Would you output all the data exactly as it stands?

BEGIN AVAILABLE DATA

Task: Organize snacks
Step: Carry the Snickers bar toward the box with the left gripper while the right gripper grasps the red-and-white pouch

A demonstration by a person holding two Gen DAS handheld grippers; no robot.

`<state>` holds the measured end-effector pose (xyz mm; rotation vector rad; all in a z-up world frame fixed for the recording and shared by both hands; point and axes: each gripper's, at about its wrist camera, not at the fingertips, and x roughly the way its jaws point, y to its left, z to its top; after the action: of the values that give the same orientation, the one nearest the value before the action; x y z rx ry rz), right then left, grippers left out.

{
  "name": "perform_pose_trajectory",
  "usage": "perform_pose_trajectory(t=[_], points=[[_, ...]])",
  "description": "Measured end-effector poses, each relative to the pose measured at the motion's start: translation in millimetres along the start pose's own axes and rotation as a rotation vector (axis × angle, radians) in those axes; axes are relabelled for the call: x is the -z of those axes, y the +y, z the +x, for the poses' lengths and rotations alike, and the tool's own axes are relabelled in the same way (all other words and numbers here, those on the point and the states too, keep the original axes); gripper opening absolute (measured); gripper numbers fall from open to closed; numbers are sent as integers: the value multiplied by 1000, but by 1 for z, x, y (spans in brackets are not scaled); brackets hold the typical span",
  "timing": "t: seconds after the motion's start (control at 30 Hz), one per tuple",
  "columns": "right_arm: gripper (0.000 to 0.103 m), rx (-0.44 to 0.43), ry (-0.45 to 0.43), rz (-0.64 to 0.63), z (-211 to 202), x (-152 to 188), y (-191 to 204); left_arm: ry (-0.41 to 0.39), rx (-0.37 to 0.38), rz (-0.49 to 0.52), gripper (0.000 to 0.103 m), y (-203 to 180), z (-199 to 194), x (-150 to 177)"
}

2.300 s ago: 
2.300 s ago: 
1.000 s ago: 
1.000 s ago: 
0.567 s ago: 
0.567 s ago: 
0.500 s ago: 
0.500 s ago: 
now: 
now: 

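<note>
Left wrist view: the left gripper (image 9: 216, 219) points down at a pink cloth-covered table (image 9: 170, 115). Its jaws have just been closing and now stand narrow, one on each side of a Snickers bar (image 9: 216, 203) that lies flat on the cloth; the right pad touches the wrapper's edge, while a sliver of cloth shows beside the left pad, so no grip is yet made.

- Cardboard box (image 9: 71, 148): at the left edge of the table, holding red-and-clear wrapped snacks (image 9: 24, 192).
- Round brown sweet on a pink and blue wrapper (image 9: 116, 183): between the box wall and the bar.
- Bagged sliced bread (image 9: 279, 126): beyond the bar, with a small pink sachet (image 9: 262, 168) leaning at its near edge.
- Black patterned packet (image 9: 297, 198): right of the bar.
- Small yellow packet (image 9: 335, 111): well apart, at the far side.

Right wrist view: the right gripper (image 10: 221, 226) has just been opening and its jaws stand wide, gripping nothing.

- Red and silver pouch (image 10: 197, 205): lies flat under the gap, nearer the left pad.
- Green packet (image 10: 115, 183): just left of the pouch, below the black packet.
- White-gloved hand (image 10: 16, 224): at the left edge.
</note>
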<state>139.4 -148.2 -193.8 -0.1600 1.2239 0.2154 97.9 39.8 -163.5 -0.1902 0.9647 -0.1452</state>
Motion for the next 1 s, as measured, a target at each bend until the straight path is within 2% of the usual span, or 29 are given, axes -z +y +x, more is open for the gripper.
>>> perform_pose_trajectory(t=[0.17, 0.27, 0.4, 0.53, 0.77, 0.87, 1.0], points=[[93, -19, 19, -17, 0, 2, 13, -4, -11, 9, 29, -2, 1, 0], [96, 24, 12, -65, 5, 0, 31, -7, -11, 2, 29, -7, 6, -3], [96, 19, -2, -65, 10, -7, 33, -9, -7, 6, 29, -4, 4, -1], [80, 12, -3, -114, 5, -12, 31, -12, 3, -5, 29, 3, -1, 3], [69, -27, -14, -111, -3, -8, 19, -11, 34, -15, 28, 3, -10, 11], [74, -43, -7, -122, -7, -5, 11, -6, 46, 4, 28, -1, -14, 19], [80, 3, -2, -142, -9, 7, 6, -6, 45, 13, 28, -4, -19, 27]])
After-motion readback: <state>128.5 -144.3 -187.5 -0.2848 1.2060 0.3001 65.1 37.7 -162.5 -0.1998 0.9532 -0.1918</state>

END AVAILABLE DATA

## OUTPUT
Task: Organize snacks
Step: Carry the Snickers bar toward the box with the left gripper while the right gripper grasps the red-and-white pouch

A demonstration by a person holding two Gen DAS handheld grippers; no robot.

`<state>` holds the measured end-effector pose (xyz mm; rotation vector rad; all in a z-up world frame fixed for the recording and shared by both hands; point and axes: each gripper's, at about its wrist camera, not at the fingertips, and x roughly the way its jaws point, y to its left, z to its top; after the action: of the values that give the same orientation, the one nearest the value before the action; x y z rx ry rz), right then left, grippers left out.

{
  "name": "perform_pose_trajectory",
  "usage": "perform_pose_trajectory(t=[_], points=[[_, ...]])",
  "description": "Measured end-effector poses, each relative to the pose measured at the motion's start: translation in millimetres along the start pose's own axes and rotation as a rotation vector (axis × angle, radians) in those axes; axes are relabelled for the call: x is the -z of those axes, y the +y, z the +x, for the poses' lengths and rotations alike, and the tool's own axes are relabelled in the same way (all other words and numbers here, those on the point and the states too, keep the original axes); gripper opening absolute (measured); gripper numbers fall from open to closed; numbers are sent as integers: the value multiplied by 1000, but by 1 for z, x, y (spans in brackets are not scaled); brackets hold the typical span",
  "timing": "t: seconds after the motion's start (control at 30 Hz), one per tuple",
  "columns": "right_arm: gripper (0.000 to 0.103 m), rx (-0.44 to 0.43), ry (-0.45 to 0.43), rz (-0.64 to 0.63), z (-211 to 202), x (-152 to 188), y (-191 to 204); left_arm: ry (-0.41 to 0.39), rx (-0.37 to 0.38), rz (-0.49 to 0.52), gripper (0.000 to 0.103 m), y (-203 to 180), z (-199 to 194), x (-150 to 177)"
}

2.300 s ago: 
2.300 s ago: 
1.000 s ago: 
1.000 s ago: 
0.567 s ago: 
0.567 s ago: 
0.500 s ago: 
0.500 s ago: 
now: 
now: 

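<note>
Left wrist view: the left gripper (image 9: 216, 219) points down at a pink cloth-covered table (image 9: 170, 115). Its jaws have just been closing and now stand narrow, one on each side of a Snickers bar (image 9: 216, 203) that lies flat on the cloth; the right pad touches the wrapper's edge, while a sliver of cloth shows beside the left pad, so no grip is yet made.

- Cardboard box (image 9: 71, 148): at the left edge of the table, holding red-and-clear wrapped snacks (image 9: 24, 192).
- Round brown sweet on a pink and blue wrapper (image 9: 116, 183): between the box wall and the bar.
- Bagged sliced bread (image 9: 279, 126): beyond the bar, with a small pink sachet (image 9: 262, 168) leaning at its near edge.
- Black patterned packet (image 9: 297, 198): right of the bar.
- Small yellow packet (image 9: 335, 111): well apart, at the far side.

Right wrist view: the right gripper (image 10: 221, 226) has just been opening and its jaws stand wide, gripping nothing.

- Red and silver pouch (image 10: 197, 205): lies flat under the gap, nearer the left pad.
- Green packet (image 10: 115, 183): just left of the pouch, below the black packet.
- White-gloved hand (image 10: 16, 224): at the left edge.
</note>
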<state>139.4 -148.2 -193.8 -0.1600 1.2239 0.2154 97.9 39.8 -163.5 -0.1902 0.9647 -0.1452</state>
Motion for the next 1 s, as measured, a target at each bend until the straight path is within 2% of the usual span, or 29 are given, axes -z +y +x, more is open for the gripper.
>>> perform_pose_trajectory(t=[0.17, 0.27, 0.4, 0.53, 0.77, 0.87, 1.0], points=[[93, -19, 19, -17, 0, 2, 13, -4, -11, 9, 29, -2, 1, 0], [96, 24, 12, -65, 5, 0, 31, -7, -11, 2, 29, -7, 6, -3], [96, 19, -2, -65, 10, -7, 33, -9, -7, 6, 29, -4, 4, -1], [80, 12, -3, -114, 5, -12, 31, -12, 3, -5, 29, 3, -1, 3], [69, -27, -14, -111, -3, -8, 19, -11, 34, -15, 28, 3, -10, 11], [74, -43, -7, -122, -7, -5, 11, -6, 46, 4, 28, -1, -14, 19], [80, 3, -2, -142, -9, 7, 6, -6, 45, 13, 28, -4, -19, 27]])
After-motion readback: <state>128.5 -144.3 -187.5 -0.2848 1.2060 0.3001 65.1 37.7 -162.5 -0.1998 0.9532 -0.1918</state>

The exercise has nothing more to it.